Create ~/.polite_submit.yaml or polite_submit.yaml in your working directory:

cluster:
  host: hpc                    # SSH host alias (null for local)
  partition: gpu               # Default partition

politeness:
  max_concurrent_jobs: 4       # Max running at once
  max_pending_jobs: 2          # Max waiting in queue
  queue_depth_threshold: 10    # Back off if this many others pending
  utilization_threshold: 0.85  # Back off if cluster this full

peak_hours:
  enabled: true
  schedule:
    - [9, 17]                  # 9 AM - 5 PM
  max_concurrent: 2            # Stricter during peak
  weekend_exempt: true

backoff:
  initial_seconds: 30
  max_seconds: 1800            # 30 minutes
  multiplier: 2.0
  max_attempts: 20

CLI Options

Usage: polite_submit [OPTIONS] [SCRIPT]

Options:
  -b, --batch PATH    Submit multiple scripts (can be repeated)
  -a, --array PATH    Submit as array job
  --range TEXT        Array range (e.g., 0-99).
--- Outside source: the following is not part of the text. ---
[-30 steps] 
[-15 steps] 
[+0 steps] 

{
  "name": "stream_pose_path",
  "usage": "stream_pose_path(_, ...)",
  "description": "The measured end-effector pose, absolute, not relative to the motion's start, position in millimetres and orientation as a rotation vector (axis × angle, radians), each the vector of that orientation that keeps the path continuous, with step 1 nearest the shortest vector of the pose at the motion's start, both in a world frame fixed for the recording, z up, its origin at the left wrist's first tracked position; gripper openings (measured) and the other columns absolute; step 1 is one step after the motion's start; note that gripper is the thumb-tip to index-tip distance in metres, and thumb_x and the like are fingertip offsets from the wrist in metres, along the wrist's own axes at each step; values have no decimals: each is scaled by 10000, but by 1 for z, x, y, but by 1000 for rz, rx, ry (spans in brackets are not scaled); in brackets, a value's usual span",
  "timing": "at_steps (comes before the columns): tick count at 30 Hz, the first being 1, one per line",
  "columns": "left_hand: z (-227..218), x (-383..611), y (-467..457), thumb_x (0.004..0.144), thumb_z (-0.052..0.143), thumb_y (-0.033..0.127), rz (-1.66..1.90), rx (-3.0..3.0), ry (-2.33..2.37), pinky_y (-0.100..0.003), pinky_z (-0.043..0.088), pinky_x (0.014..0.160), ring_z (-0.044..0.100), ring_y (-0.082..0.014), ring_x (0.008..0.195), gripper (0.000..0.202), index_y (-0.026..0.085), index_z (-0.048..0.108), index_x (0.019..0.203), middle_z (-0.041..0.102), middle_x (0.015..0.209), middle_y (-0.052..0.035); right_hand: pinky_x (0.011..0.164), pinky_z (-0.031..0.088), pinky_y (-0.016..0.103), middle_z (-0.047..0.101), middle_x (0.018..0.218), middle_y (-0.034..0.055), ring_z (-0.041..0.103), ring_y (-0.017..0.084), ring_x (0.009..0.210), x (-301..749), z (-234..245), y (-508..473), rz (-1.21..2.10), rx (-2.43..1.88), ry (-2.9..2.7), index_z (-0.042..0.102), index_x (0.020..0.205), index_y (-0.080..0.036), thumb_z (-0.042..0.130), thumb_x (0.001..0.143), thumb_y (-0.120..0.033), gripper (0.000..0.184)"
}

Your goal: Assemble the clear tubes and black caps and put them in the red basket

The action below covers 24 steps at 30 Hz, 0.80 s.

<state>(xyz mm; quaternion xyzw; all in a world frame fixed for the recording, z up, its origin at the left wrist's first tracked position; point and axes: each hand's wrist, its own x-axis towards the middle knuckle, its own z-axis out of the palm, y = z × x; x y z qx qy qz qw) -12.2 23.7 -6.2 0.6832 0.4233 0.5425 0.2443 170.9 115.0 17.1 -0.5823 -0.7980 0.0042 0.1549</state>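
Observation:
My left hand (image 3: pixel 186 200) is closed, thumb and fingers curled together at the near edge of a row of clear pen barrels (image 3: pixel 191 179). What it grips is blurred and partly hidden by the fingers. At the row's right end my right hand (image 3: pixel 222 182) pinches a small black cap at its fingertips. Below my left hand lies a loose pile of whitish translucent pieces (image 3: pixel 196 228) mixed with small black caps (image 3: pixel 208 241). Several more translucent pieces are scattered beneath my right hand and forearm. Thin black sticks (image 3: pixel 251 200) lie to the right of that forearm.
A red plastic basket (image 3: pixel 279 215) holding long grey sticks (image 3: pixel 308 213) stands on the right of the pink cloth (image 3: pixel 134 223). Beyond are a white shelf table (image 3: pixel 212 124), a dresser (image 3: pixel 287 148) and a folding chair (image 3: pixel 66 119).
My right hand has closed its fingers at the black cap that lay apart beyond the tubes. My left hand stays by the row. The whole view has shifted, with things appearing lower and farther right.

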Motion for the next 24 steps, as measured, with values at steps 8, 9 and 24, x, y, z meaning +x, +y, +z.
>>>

Required with --array
  --chunk INTEGER     Chunk size for array jobs
  --aggressive        Skip politeness checks
  -n, --dry-run       Show what would happen without submitting
  -c, --config PATH   Path to config file
  -p, --partition     Override partition
  -H, --host TEXT     SSH host for remote cluster
  --version           Show version
  --help              Show this message

SSH Setup

For remote clusters, configure SSH:

# ~/.ssh/config
Host hpc
    HostName your-cluster.edu
    User yourusername
    IdentityFile ~/.ssh/id_ed25519

Then use:

polite_submit --host hpc job.sh

Theory: Fairness as Gauge Invariance

This tool implements voluntary compliance with fairness constraints. By limiting your own submissions when others are waiting, you preserve approximate user-permutation invariance—the principle that who you are shouldn't change your expected wait time.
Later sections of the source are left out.